_Problem_
Would you print the entire listing exactly, leaving nothing out?

**** Dataset content

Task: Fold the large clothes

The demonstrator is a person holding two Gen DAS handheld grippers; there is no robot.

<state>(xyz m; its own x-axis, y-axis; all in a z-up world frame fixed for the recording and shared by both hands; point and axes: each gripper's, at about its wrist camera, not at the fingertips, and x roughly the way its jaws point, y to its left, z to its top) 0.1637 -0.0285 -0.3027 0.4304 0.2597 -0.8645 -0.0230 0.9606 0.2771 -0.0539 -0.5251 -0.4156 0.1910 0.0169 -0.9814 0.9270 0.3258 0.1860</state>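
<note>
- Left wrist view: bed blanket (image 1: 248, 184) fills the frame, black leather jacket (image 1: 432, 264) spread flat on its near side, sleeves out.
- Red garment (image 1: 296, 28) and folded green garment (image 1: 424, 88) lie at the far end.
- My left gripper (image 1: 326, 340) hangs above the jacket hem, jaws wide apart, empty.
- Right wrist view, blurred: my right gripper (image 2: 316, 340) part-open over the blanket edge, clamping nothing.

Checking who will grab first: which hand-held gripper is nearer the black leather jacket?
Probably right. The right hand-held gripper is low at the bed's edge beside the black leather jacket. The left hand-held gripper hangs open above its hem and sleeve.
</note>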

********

_Solution to this exercise_
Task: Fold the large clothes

The demonstrator is a person holding two Gen DAS handheld grippers; there is no robot.

<state>(xyz m; its own x-axis, y-axis; all in a z-up world frame fixed for the recording and shared by both hands; point and axes: each gripper's, at about its wrist camera, not at the fingertips, and x roughly the way its jaws point, y to its left, z to its top) 0.1637 -0.0285 -0.3027 0.4304 0.2597 -0.8645 -0.0230 0.9606 0.2771 -0.0539 -0.5251 -0.4156 0.1910 0.0169 -0.9814 0.9270 0.3258 0.1860</state>
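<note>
- Left wrist view: bed blanket (image 1: 248, 184) fills the frame, black leather jacket (image 1: 432, 264) spread flat on its near side, sleeves out.
- Red garment (image 1: 296, 28) and folded green garment (image 1: 424, 88) lie at the far end.
- My left gripper (image 1: 326, 340) hangs above the jacket hem, jaws wide apart, empty.
- Right wrist view, blurred: my right gripper (image 2: 316, 340) part-open over the blanket edge, clamping nothing.

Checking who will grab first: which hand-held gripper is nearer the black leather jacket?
Probably right. The right hand-held gripper is low at the bed's edge beside the black leather jacket. The left hand-held gripper hangs open above its hem and sleeve.
</note>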

There is no more output to give.